Chi non ha mai desiderato almeno una volta nella vita di evadere dalla routine quotidiana occidentale e scappare dall’altra parte del mondo? Richard (Leonardo Di Caprio), tipico ragazzo americano pieno di vita, ha fatto di più: ha trasformato il suo desiderio in un vero viaggio. E così si è ritrovato a Bangkok, “la città dello spasso”, dove tutto sembra diverso dal nostro modo di pensare e di vivere, dove la gente ti ferma nelle bancarelle per farti bere sangue di serpente, ad esempio. Tutto questo, ore interminabili di viaggio, scali a non finire, per poi ritrovarsi in una stanza d’albergo piena di comfort insieme ad altri occidentali a guardare Apocalypse now. Come non essere mai partiti.
Per fortuna di Richard, non tutti i viaggiatori sono uguali. C’è un certo Duffy (Robert Carlyle), un pazzo che va in giro urlando come un disperato, che gli fa una confidenza: esiste un’isola, vicino alla Thailandia, dove tutto è diverso. Un paradiso terrestre, l’isola perfetta dove tutti sono in sintonia, spiaggia bianchissima e acqua cristallina ma, soprattutto, marijuana a non finire. Il paradiso di ogni giovane. Come se non bastasse, Duffy ha anche una mappa per arrivare all’isola.

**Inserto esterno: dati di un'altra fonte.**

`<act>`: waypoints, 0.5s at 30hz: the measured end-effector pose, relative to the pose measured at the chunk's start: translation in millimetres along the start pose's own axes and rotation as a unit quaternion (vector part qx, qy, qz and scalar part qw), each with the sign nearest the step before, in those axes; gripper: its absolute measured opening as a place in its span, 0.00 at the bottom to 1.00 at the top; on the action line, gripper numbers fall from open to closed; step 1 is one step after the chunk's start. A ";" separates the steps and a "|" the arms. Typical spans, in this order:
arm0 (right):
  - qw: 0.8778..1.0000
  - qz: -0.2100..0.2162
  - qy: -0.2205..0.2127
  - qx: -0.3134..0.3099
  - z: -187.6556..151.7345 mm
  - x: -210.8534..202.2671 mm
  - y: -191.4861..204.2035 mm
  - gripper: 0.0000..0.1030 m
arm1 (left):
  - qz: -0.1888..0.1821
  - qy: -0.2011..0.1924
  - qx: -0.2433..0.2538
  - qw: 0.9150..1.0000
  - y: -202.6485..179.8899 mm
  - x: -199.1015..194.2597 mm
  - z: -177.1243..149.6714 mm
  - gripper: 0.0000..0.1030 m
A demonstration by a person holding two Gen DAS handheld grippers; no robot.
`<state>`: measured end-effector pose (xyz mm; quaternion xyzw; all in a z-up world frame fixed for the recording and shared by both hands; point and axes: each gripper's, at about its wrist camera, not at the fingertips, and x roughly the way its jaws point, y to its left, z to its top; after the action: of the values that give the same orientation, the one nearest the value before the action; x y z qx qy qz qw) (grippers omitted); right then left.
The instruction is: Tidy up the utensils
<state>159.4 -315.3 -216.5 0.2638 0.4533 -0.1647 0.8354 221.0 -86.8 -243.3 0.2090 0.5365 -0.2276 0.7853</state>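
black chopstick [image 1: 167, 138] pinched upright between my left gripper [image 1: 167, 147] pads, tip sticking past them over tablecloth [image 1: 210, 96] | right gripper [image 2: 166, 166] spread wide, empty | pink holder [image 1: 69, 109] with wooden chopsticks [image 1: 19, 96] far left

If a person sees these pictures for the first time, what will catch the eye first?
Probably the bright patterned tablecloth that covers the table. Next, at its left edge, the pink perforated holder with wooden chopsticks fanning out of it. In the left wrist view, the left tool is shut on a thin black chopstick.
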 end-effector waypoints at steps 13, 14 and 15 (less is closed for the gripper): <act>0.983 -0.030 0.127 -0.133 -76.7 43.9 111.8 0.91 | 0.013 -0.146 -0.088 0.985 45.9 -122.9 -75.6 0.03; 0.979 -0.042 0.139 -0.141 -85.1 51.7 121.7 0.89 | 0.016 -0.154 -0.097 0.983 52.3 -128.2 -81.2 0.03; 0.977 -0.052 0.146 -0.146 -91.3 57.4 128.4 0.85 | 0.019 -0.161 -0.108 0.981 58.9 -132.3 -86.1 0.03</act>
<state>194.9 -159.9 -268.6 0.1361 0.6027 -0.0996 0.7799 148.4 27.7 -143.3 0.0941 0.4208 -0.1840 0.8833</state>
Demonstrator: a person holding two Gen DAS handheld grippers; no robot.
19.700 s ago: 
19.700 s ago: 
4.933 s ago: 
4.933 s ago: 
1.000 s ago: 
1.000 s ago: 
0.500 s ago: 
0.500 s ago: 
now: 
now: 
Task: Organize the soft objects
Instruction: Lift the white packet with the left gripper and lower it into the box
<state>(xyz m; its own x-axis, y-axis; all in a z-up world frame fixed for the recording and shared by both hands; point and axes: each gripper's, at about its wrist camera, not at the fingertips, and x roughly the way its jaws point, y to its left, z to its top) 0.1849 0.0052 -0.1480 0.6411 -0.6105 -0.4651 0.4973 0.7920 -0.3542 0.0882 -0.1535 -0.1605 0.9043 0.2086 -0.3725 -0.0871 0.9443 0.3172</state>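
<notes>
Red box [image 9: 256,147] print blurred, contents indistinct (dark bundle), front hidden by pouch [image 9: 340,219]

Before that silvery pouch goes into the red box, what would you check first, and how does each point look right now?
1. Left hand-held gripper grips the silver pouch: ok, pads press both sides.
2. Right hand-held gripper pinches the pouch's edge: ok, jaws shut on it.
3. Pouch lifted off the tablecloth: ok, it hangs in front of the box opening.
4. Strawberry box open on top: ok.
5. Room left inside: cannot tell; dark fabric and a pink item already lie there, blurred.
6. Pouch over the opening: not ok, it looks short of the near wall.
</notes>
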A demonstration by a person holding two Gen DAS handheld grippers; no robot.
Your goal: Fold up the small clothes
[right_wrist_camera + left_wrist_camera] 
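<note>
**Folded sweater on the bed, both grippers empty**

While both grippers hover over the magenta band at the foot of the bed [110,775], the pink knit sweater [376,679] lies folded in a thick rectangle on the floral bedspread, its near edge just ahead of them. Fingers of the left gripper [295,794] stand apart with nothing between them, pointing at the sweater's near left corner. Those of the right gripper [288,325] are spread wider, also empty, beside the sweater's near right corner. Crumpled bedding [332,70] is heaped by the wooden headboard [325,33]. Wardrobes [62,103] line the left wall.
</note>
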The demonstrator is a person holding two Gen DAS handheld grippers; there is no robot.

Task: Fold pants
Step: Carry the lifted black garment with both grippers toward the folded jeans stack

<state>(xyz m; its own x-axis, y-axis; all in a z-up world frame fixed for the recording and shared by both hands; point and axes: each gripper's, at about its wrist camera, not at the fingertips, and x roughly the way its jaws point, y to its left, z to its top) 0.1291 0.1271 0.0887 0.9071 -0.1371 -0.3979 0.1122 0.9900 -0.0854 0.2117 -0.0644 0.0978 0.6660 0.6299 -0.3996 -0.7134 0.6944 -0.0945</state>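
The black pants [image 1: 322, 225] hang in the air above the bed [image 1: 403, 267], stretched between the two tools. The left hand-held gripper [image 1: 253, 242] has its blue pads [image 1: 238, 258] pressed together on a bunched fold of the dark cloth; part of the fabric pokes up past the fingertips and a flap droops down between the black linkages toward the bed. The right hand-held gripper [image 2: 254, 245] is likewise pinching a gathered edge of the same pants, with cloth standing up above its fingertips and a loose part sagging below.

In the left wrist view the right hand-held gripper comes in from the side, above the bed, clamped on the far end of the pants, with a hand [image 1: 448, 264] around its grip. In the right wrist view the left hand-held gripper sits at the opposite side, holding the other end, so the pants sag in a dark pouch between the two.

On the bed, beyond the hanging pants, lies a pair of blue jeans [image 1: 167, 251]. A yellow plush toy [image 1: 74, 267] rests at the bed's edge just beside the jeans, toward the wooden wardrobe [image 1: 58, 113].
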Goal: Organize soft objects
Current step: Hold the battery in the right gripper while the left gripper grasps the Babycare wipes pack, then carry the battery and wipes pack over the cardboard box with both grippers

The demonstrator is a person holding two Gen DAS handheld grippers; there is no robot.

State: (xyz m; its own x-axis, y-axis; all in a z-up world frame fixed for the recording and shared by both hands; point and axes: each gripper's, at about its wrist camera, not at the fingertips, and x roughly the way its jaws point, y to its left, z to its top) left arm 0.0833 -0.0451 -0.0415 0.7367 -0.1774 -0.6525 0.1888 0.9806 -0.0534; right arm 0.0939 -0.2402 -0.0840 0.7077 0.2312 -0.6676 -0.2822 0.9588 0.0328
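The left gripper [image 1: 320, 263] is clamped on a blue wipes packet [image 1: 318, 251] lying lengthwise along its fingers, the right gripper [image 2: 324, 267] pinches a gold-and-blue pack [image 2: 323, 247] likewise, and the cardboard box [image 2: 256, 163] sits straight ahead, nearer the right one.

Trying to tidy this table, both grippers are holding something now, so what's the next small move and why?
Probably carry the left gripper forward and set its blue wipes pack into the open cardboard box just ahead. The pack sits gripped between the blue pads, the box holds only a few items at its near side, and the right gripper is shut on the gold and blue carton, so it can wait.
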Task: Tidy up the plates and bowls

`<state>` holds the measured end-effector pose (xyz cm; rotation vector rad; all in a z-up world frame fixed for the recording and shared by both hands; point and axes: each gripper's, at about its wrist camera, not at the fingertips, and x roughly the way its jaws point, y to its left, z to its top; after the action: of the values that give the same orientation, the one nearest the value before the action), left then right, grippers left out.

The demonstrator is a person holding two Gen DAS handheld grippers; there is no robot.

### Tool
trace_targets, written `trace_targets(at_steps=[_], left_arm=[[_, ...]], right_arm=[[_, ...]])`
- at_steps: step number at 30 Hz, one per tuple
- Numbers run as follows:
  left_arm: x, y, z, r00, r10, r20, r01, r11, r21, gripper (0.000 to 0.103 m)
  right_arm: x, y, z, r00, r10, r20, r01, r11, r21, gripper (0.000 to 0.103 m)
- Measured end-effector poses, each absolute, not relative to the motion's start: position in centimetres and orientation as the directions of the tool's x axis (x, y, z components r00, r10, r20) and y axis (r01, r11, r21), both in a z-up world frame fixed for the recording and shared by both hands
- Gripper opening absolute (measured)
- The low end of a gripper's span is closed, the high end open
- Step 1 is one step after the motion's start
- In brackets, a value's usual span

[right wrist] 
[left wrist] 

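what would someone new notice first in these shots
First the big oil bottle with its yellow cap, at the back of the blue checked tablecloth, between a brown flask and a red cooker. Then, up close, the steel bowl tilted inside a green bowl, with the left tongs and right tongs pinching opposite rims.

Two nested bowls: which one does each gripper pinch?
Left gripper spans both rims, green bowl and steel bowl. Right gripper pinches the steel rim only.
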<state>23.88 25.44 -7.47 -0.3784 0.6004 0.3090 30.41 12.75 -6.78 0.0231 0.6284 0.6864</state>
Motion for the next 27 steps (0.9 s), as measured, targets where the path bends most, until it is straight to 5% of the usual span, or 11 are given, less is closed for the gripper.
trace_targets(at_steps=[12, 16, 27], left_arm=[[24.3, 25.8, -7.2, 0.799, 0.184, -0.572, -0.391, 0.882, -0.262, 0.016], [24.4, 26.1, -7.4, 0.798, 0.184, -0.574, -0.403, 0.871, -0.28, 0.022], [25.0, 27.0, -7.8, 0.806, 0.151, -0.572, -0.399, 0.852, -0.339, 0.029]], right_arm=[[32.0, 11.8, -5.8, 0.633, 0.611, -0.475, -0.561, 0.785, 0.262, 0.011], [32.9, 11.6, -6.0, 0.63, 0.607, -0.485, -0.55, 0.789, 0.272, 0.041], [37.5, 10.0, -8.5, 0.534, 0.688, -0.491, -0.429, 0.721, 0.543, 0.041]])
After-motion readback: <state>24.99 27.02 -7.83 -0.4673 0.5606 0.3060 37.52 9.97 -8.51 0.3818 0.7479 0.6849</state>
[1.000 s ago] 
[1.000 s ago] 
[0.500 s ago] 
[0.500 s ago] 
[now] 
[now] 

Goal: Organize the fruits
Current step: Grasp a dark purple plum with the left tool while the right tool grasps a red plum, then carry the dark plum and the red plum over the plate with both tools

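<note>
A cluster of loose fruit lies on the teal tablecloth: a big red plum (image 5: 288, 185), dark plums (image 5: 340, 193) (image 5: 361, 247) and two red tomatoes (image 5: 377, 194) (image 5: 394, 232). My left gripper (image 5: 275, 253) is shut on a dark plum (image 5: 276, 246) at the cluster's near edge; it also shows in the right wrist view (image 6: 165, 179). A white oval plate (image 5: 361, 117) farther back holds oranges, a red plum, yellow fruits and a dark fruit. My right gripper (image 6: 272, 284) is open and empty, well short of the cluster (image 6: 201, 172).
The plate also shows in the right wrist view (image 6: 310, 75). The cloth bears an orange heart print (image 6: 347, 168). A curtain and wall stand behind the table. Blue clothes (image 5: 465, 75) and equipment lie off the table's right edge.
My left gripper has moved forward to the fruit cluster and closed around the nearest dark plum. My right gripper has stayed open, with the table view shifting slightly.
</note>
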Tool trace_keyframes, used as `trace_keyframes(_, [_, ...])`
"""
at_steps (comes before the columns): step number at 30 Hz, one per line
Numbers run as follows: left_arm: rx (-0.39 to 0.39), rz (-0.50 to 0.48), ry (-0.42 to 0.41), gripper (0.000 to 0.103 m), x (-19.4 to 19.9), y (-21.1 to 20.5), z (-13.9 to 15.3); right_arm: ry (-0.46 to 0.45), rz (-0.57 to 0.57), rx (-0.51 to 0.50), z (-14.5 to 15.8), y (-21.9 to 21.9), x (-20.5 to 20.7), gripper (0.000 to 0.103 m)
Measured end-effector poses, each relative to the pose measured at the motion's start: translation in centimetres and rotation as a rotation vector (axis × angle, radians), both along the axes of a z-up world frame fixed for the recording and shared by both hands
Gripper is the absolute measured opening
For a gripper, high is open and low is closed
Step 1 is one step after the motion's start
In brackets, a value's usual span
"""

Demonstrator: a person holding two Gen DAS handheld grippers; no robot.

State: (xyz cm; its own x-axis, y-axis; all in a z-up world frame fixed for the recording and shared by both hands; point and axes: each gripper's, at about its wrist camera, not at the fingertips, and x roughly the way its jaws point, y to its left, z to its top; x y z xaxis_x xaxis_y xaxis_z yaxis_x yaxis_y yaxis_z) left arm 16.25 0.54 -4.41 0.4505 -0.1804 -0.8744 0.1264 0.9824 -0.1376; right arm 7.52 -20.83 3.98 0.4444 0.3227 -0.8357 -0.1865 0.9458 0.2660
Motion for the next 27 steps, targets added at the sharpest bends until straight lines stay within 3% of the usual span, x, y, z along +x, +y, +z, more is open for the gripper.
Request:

Ora, anche ad un ingenuo come il buon Richard qualche perplessità sorge, tanto che sulle prime prende Duffy per un pazzo (quale peraltro è). Ma infine, che c’è da perdere? È così che Richard cerca di convincere la coppia di francesi che alloggia di fianco alla sua camera a partire insieme a lui. La cosa non è difficile, anzi è proprio il francese Etienne (Guillaume Canet) a prendere in mano la situazione e ad organizzare tutti i trasferimenti.
Detto, fatto. L’isola è ora davanti a loro, terra selvaggia indescrivibile dove il tempo sembra essersi fermato. Ma anche il sogno sembra essersi fermato a quella prima visione, l’accoglienza infatti non è ospitale: le distese infinite di marijuana ci sono effettivamente, ma nessuno aveva detto a Richard e compagni che come guardiani c’erano uomini spietati con fucili dal grilletto facile. Ed è da qui, dall’arrivo alla spiaggia tanto desiderata, che il film passa dal suo filone avventuroso a quello thriller. Agli occhi dei tre ragazzi compare ora una civiltà perduta, una comunità di viaggiatori che aveva deciso di vivere lì esule da ogni occidentalismo, con le proprie regole, una propria lingua, il rito del tatuaggio da fare all’ultimo arrivato per rendere indelebile questa esperienza. Ma l’errore sta proprio qui, nel voler rendere il tutto per forza perfetto, tanto che niente, nemmeno la morte e l’agonia dei due ragazzi svedesi attaccati da uno squalo può (o deve) rovinare l’armonia della colonia. Per Richard la situazione diventa presto insostenibile, e il paradiso tanto decantato all’inizio si trasforma in un inferno, rendendolo pazzo e facendogli quindi ora capire fino in fondo la condizione di Duffy, che era stato uno dei fondatori della colonia.

“Cercai di ricordare quello che ero ma non ci riuscii, e sapevo che rimanendo qui non lo avrei mai ritrovato”.
M.F.
Visione consigliata: The Beach (2000) di D.Boyle.
1 commento:
E bravo il nostro caro Fornaroeo, Naroeo! Bella recensione, essenziale ma efficace.
Ora vado a fumarmi una cicca... ascoltandomi "Pure Shores" delle All Saints.